[TUHS] c's comment

Fri Dec 7 18:31:56 AEST 2018

At 2018-12-07T04:27:41+0000, Caipenghui wrote:
> Why can't c language comments be nested? What is the historical reason
> for language design?Feeling awkward.

I'm a callow youth compared to many on this list but I'll give it a try.

My understanding is that it's not so much a historical reason[1] as a
design choice motivated by ease of lexical analysis.

As you may be aware, interpretation and compilation of programming
languages often split into two parts: lexical analysis and semantic
parsing.

For instance, in

int a = 1;

A lexical analyzer breaks this input into several "tokens":
* A type declarator;
* A variable name;
* An assignment operator;
* A numerical literal (constant);
* A statement separator;
* A newline.

Because we'll need it in a moment, here's another example:

char s[] = "foobar"; /* initial value */

The tokens here are:
* A type declarator;
* A variable name;
* An array indicator, which is really part of the type declarator
  (nobody said C was easy);
* An assignment operator;
* A string literal;
* A statement separator;
* A comment;
* A newline.

The lexical analyzer ("lexer") categorizes the tokens and hands them to
a semantic parser to give them meaning and build a "machine" that will
execute the code.  (That "machine" is then translated into instructions
that will run on a general-purpose computer, either in silicon or
software, as we see in virtual machines like Java's.)

There is such a thing as "lexerless parsing" which combines these two
steps into one, but tokenization vs. semantic analysis remains a useful
way to learn about how programs actually become things that execute.

To answer your question, it is often desirable, because it can keep
matters simple and comprehensible, to have a programming language that
is easy to tokenize.  Regular expressions are a popular means of doing
tokenization, and the classic Unix tool "lex" has convenient support for
this.  (Its classic counterpart, a parser generator, is known as
"yacc".)

If you have experience with regular expressions you may realize that
there are things that it is hard (or impossible[2]) for them to do.

In classic C, there is only one type of comment.  It starts with '/*'
not inside a string literal, and continues until a '*/' is seen.

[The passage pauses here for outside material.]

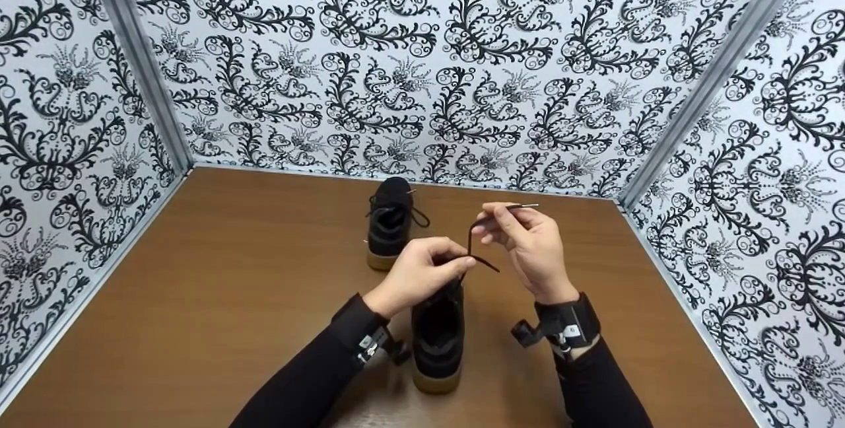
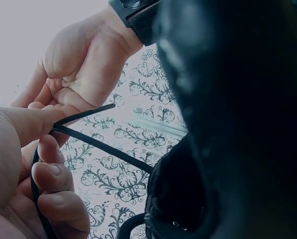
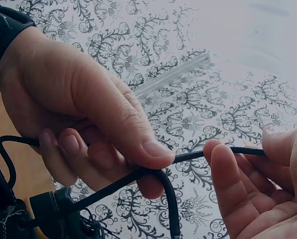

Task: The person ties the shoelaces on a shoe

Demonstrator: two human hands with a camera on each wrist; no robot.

It is a simple rule.  If you wanted to nest comments, then the lexer
would have to keep track of state--specifically, how many '/*'s it had
seen, and pop one and only one of them for each '*/' it encounters.

Furthermore, you have another design decision to make; should '*/' count
to close a comment if it occurs inside a string literal inside a
comment?  People might comment out code containing string literals,
after all, and then you have to worry about what those string literals
might contain.

Not only is it easier on a programmer's suffering brain to keep a
programming language lexically simple--see the recent thread on the
nightmare that is Fortran lexing, for instance--but it also affords
easier opportunities for things that are not language implementations to
lexically analyze your language.

A tremendously successful example of this is "syntax" highlighting in
text editors and IDE editor windows, which mark up your code with pretty
colors to help you understand what you are doing.

At this point you may see, incidentally, why it is more correct to call
"syntax highlighting" lexical highlighting instead.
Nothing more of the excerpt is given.